Background

Interference-free RF amplification with multilayer ferrite inductors

Joanne Wu is a product manager at Würth Elektronik, responsible for EMC components and ferrites for assembly on PCBs.

Reading time: 4 minutes

General-purpose RF amplifiers are widely used in wireless communication systems. Interference-free operation can be ensured by using multilayer ferrites, which decouple RF signals from the DC supply.

The ubiquity of wireless communications is driving the need for general-purpose RF amplifiers that can be used in many categories, from 5G systems to numerous wireless IoT applications. When designing an RF amplifier, the first step is to define important parameters such as the target frequency and gain. By selecting the optimal passive components, the device’s transmission characteristics can be enhanced and improved. A well-designed layout that can transmit RF signals and the DC current to power the amplifier stage in a single transmission line without interference further improves RF performance.

A key component for this interference-free transmission of mixed signals (RF and DC) is the inductor for decoupling the RF and DC supplies. Next to a standard inductor, it’s also possible to use a multilayer ferrite inductor. An evaluation board of an RF amplifier was realized and measured to compare and evaluate the two alternatives.

Evaluation board for an RF gain block amplifier.

RF amplifiers

To perform the measurement, two block amplifiers with similar gain, ADL5544 and HMC311ST89, both from Analog Devices, were selected. The ADL5544 is an unbalanced RF/IF amplifier with a gain of 17 dB and wideband operation from 30 MHz to 6 GHz. The IC has an integrated independent bias control circuit.

The board configuration can be adjusted to achieve the best performance in the particular frequency band. The recommended AC coupling capacitors C1 and C2 are between the values of 100 nF and 100 pF. For decoupling the RF signal, three different inductance values – 12 nH, 100 nH and 1000 nH – are recommended for the inductance L1, depending on the frequency band. This is normal in the design phase and gives the user the flexibility to determine the frequency spectrum and modify components accordingly.

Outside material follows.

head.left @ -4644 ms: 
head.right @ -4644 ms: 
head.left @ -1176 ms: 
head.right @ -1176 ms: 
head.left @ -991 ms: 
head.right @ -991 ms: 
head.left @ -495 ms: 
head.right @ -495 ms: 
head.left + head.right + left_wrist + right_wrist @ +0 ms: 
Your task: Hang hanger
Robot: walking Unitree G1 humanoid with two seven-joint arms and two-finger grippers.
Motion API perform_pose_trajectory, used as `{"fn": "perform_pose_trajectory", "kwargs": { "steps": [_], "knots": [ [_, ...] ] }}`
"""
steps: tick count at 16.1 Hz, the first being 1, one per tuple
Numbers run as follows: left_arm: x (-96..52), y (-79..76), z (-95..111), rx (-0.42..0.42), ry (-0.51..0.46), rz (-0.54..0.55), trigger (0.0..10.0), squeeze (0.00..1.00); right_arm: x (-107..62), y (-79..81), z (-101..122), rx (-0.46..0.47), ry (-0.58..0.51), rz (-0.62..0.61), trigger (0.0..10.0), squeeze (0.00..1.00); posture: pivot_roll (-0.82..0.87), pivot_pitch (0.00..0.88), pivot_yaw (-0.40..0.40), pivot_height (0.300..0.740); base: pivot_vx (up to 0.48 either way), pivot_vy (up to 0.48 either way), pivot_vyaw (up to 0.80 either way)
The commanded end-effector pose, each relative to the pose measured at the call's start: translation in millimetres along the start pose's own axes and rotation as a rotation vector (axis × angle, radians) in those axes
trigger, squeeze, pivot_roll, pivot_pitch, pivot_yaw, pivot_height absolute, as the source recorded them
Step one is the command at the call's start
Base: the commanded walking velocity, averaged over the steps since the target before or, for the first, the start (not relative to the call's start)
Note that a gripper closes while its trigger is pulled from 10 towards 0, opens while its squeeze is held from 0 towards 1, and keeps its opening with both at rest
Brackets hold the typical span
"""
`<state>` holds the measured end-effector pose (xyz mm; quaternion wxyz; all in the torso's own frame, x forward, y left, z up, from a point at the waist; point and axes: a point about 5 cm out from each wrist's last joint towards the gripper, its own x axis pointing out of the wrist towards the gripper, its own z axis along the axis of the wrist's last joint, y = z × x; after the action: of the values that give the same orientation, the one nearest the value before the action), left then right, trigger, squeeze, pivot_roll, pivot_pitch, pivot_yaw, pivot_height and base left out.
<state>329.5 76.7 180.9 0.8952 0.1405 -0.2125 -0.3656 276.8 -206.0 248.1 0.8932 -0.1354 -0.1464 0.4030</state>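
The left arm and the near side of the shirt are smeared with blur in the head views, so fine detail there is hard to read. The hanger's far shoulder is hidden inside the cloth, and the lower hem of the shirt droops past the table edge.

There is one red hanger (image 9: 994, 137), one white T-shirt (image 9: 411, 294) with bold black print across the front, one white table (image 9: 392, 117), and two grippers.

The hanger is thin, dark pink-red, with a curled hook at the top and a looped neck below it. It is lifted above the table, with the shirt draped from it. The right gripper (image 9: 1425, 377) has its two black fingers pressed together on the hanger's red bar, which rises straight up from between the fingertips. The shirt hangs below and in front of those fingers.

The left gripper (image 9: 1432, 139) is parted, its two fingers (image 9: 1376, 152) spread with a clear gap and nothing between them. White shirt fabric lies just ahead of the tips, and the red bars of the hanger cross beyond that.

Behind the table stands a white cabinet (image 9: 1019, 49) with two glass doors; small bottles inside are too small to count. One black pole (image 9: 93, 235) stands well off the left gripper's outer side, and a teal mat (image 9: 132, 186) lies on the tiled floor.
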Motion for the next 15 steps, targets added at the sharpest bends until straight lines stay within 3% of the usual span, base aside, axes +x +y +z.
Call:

Wiring recommendations for the ADL5544 from Analog Devices.

The HMC311ST89 is a single-ended block amplifier. Similar to the ADL5544, it provides up to 16 dB of gain over a frequency range of DC to 6 GHz. However, this IC doesn’t have an integrated bias control circuit, so an external series resistor is required. For a more stable current source, a small, low-current, low-cost linear LED driver can be used. The BCR402W LED driver from Infineon, for example, offers better current regulation with very low voltage drop, unlike a series resistor.

The AC coupling capacitors C1 and C2 are all specified at 100 pF, but in the frequency range around 50 MHz, the target value is 0.01 μF, according to the datasheet. For inductor L1, in contrast, a series of different values, ranging from 3.3-270 nH, is recommended depending on the frequency.

Wiring recommendations for the HMC3311ST89 from Analog Devices.

Inductors

Since the two RF amplifiers have similar characteristics, the inductance is selected to cover a frequency spectrum as wide as possible in both circuits. The RF signal blocking inductor, also called an RF choke, is used to decouple high-frequency signals by providing a high impedance while allowing DC current to pass. Thus, the choice of choke depends on the amplifier’s operating frequency range. This means that chokes with different values are designed to perform their best decoupling in a given frequency range. The disadvantage is that if the design specifications change, a new inductor must be selected. This is where multilayer ferrites come in as an unconventional alternative to inductors, allowing universal use at a lower cost.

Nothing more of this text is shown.